(Source data)
######

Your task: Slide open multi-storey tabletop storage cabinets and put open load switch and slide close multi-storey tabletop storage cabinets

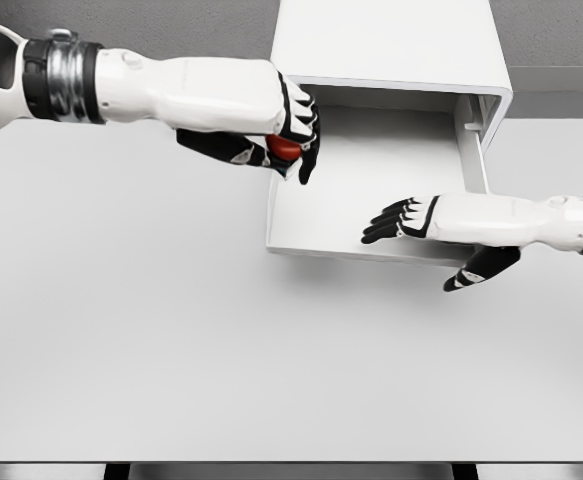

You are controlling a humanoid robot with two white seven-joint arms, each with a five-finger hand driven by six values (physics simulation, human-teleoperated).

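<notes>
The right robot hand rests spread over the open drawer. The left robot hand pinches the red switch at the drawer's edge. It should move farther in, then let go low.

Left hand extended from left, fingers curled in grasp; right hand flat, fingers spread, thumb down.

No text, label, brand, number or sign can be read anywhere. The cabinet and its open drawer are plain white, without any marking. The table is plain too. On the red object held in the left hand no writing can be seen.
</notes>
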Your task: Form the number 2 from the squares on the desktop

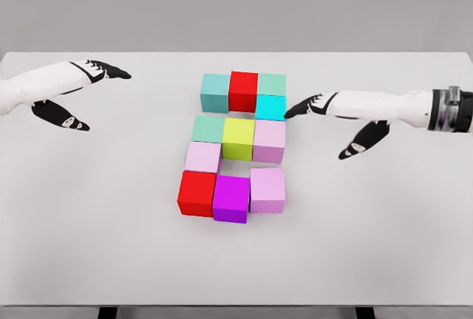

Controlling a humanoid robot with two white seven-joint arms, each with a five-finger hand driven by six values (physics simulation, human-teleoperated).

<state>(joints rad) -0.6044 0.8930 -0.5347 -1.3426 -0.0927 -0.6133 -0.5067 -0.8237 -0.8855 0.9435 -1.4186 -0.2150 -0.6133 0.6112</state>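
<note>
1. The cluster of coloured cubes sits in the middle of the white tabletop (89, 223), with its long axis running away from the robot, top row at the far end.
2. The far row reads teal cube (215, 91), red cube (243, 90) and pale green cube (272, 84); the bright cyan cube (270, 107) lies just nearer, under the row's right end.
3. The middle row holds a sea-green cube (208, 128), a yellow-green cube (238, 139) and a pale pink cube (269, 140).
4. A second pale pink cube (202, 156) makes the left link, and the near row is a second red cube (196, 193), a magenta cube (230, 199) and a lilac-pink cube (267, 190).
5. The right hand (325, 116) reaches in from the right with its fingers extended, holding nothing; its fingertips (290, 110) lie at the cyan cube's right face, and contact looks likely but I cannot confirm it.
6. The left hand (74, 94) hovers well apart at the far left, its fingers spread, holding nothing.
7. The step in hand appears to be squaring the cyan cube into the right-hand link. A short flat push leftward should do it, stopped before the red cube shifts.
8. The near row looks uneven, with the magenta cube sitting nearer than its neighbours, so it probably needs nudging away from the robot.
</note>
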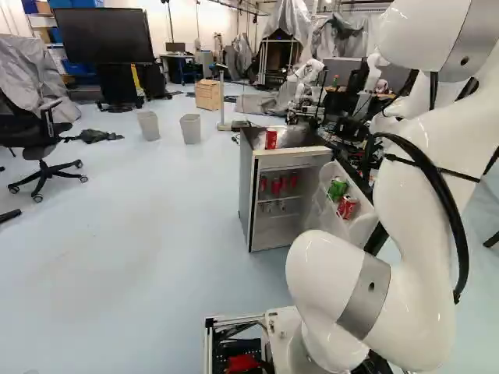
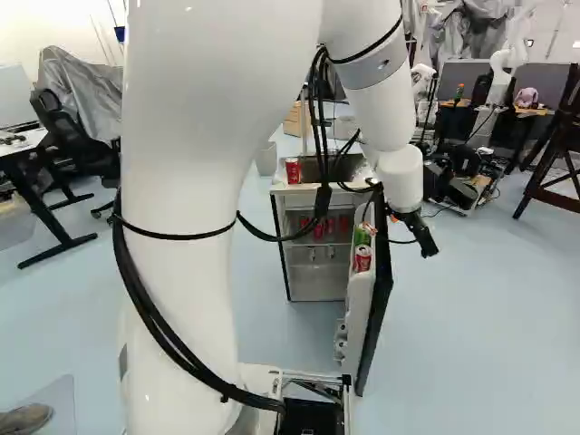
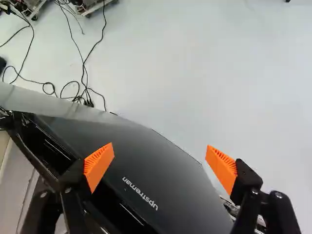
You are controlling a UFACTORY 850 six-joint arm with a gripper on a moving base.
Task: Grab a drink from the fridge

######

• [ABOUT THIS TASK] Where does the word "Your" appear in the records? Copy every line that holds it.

• [SOLUTION TO THIS EXERCISE]
Your task: Slide open multi-storey tabletop storage cabinets and put open load switch and slide close multi-storey tabletop storage cabinets
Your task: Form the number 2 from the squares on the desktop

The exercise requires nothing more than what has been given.